Young city girl that I was at the time, I remember running into the woods with my heavy back pack dangling on my back and memory of a scary movie involving werewolves and two young guys traveling with their back packs.
The guys were told “Whatever you do stay away from the woods.” It goes without saying that they did end up in the woods, where they were promptly attacked by the werewolf. So there I was, scared out of my mind, running in
the dark woods toward a light and the promised safety of an improbable railway station. When I reached the light what I found was a single railway track.

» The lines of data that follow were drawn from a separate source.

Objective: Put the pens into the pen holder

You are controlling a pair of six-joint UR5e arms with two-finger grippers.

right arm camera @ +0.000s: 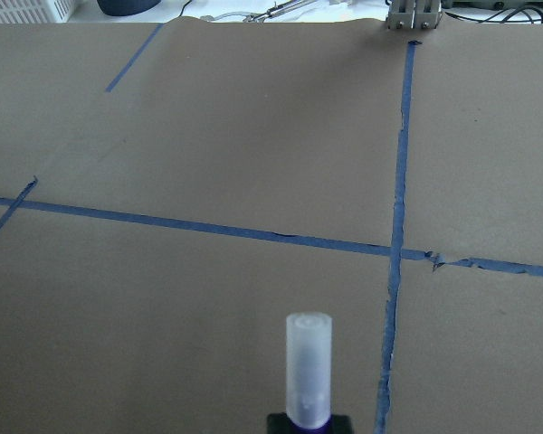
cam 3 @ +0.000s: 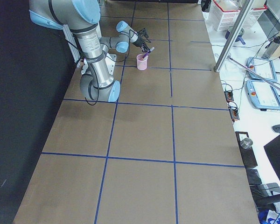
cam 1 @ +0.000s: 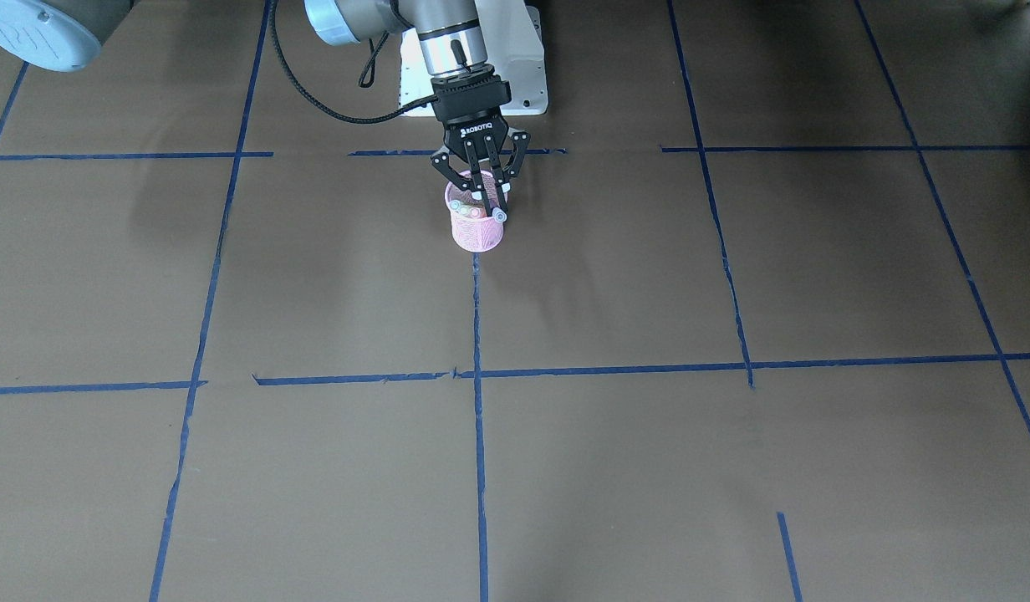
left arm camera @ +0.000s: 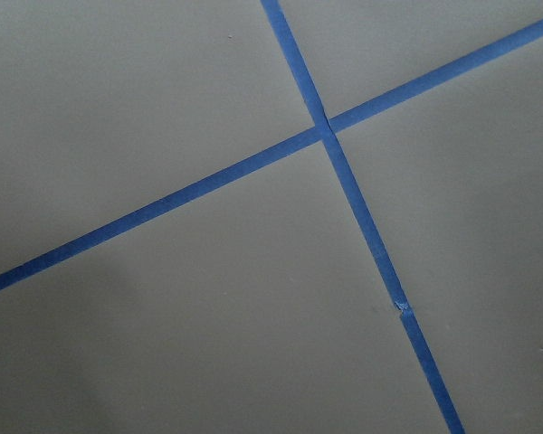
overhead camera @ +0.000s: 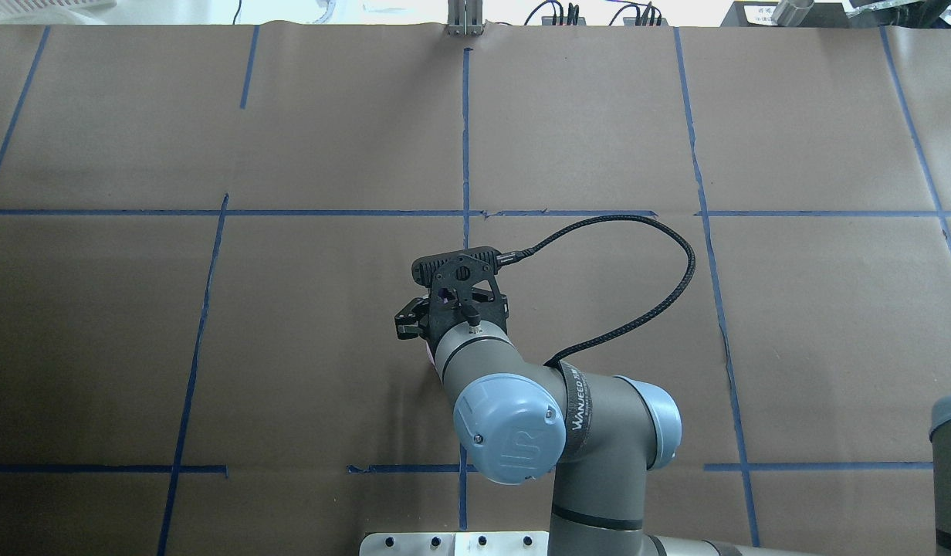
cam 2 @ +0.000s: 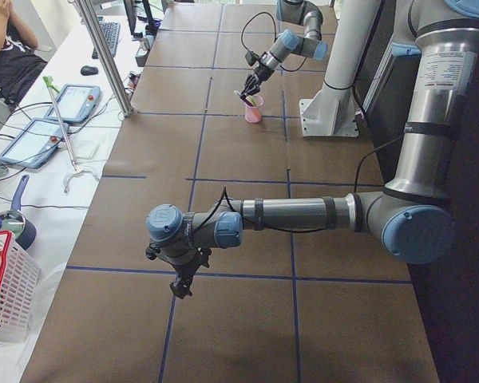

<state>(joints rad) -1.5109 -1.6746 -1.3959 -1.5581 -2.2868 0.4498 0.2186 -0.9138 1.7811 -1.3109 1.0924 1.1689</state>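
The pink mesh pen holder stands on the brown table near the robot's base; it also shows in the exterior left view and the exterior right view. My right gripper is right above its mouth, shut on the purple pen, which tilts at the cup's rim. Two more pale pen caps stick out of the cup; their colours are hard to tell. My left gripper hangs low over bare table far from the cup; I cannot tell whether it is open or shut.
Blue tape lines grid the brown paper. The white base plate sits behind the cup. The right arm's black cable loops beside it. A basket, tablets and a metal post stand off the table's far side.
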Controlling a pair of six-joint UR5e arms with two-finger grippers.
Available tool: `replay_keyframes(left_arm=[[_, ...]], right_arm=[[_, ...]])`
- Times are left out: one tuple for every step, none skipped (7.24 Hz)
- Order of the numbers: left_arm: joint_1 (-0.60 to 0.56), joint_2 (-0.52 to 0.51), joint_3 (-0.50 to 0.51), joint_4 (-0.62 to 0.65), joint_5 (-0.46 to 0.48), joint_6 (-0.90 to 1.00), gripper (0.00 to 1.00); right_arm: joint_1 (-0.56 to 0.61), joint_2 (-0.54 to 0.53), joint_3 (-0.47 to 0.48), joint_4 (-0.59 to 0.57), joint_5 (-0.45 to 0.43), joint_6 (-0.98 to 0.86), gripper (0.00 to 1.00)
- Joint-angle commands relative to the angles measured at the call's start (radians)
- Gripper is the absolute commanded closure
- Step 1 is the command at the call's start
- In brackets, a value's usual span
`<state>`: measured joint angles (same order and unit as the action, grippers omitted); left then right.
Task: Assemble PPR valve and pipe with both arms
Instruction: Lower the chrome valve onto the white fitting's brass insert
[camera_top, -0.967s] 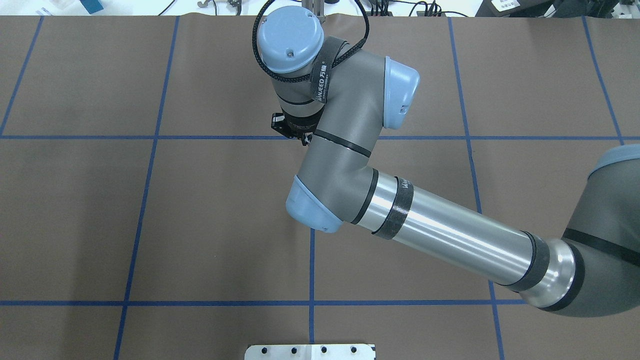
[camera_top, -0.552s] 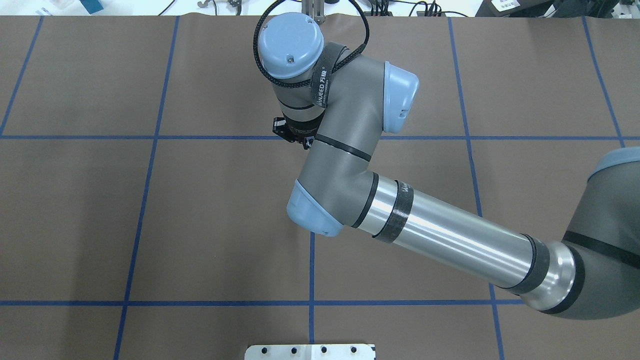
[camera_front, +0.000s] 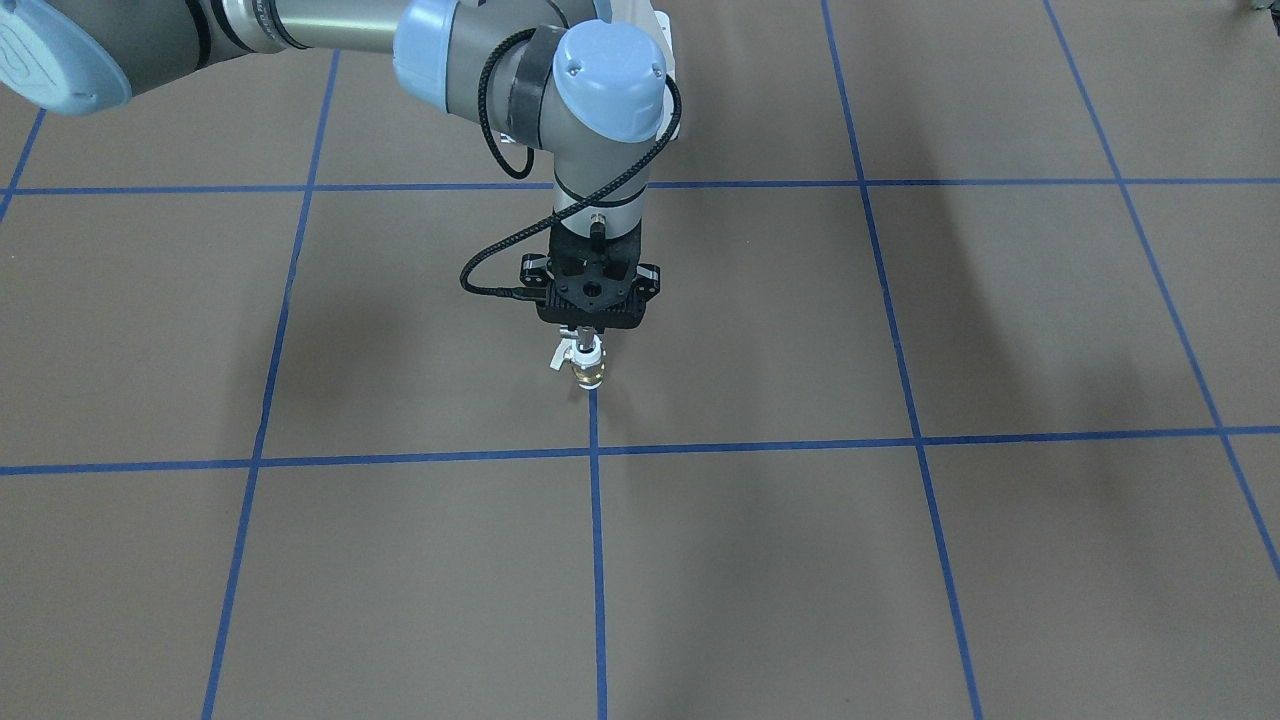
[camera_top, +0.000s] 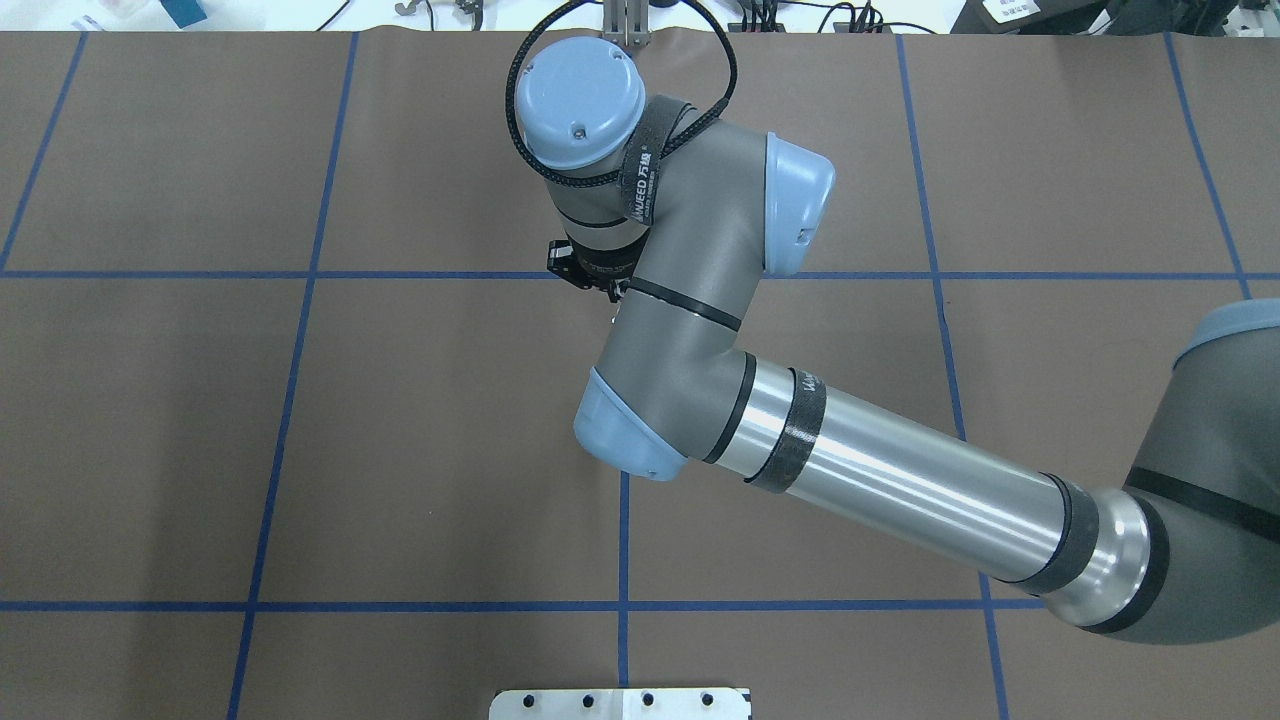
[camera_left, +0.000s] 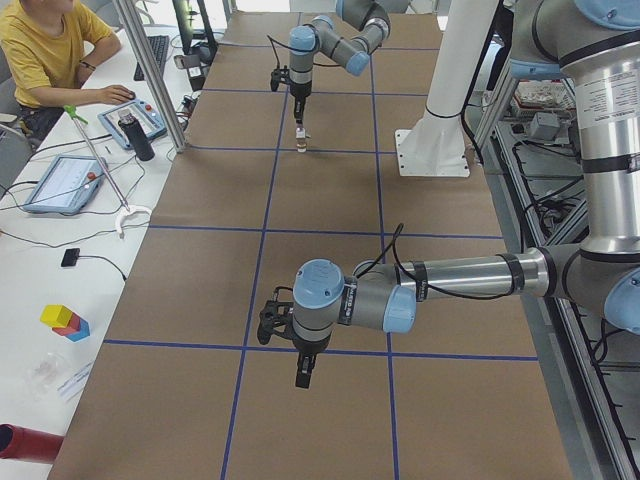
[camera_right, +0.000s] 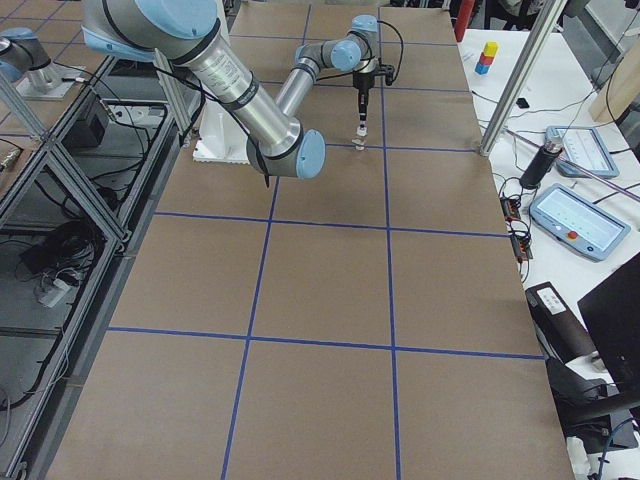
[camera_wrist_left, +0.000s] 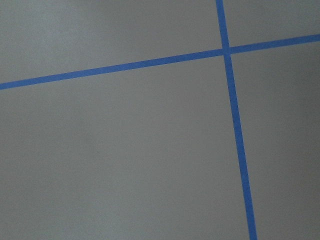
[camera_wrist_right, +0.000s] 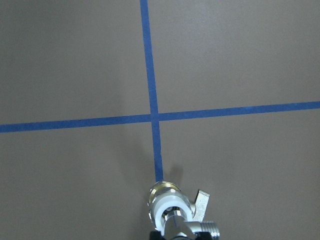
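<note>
A brown bench (camera_top: 400, 450) gridded with blue tape (camera_front: 750, 440) carries the work. The right arm (camera_top: 900, 490) reaches to its middle, the left arm (camera_left: 460, 275) stretches low over the near end. The right end effector (camera_front: 590, 340) points straight down, its fingers pinching the pipe (camera_wrist_right: 176, 227) seated in the white top of the PPR valve (camera_front: 589, 368), which is upright at a tape line's end. Whether the left end effector (camera_left: 303, 378) is spread cannot be told.

Right gripper (camera_front: 590, 335) points straight down, fingers closed; left arm (camera_left: 460, 278) low
</note>
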<state>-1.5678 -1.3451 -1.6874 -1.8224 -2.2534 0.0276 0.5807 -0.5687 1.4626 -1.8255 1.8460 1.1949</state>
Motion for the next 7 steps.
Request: replay_keyframes(left_arm=[[0.0, -0.002, 0.001, 0.002, 0.0, 0.0, 0.0], [0.002, -0.002, 0.002, 0.002, 0.0, 0.0, 0.0], [0.0, -0.002, 0.002, 0.002, 0.0, 0.0, 0.0], [0.0, 0.0, 0.003, 0.002, 0.0, 0.0, 0.0], [0.0, 0.0, 0.003, 0.002, 0.0, 0.0, 0.0], [0.0, 0.0, 0.003, 0.002, 0.0, 0.0, 0.0], [0.0, 0.0, 0.003, 0.002, 0.0, 0.002, 0.0]], right_arm=[[-0.007, 0.0, -0.001, 0.0, -0.004, 0.0, 1.0], [-0.012, 0.0, -0.001, 0.002, -0.011, 0.0, 1.0], [-0.013, 0.0, -0.001, 0.002, -0.014, 0.0, 1.0], [-0.016, -0.002, -0.001, 0.003, -0.014, 0.0, 1.0], [-0.019, -0.003, -0.001, 0.003, -0.016, 0.0, 1.0], [-0.019, -0.006, -0.001, 0.005, -0.016, -0.001, 1.0], [-0.019, -0.01, -0.001, 0.005, -0.016, -0.006, 1.0]])
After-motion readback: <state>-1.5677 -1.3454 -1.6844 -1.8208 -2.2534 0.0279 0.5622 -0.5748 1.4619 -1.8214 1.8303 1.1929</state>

I stood there totally alone trembling and looking at the trees bending in the wind.
It was then that a cat came out of the dark and approached me. He came to me like he had known me all his life. He rubbed against my legs and purred. I petted him and talked to him and immediately felt so much better. A moment later the train arrived. Amazingly the cat didn’t run away. He staid there watching me climb in. I have always loved cats, and I could not imagine living my life without them. That particular feline that night was an angel to me. Objectively perhaps I may have been in no danger, but I know that without the cat I would have lost my mind with fear.
Anna
After my son was born with Down Syndrome, which was something I had felt very sad about, several times in his first few months of life I would feel something like a touch on my shoulder and a wave a peace would flow through me & I had a very clear sense that everything would be okay. I would look around me because it felt like there was someone there but there would only be a brightness to the room.
This tended to happen when I was having a quiet, reflective moment, looking out a window for example. While we have had our challenges, without a doubt, knowing my son has been my life’s greatest blessing. He’s now 28.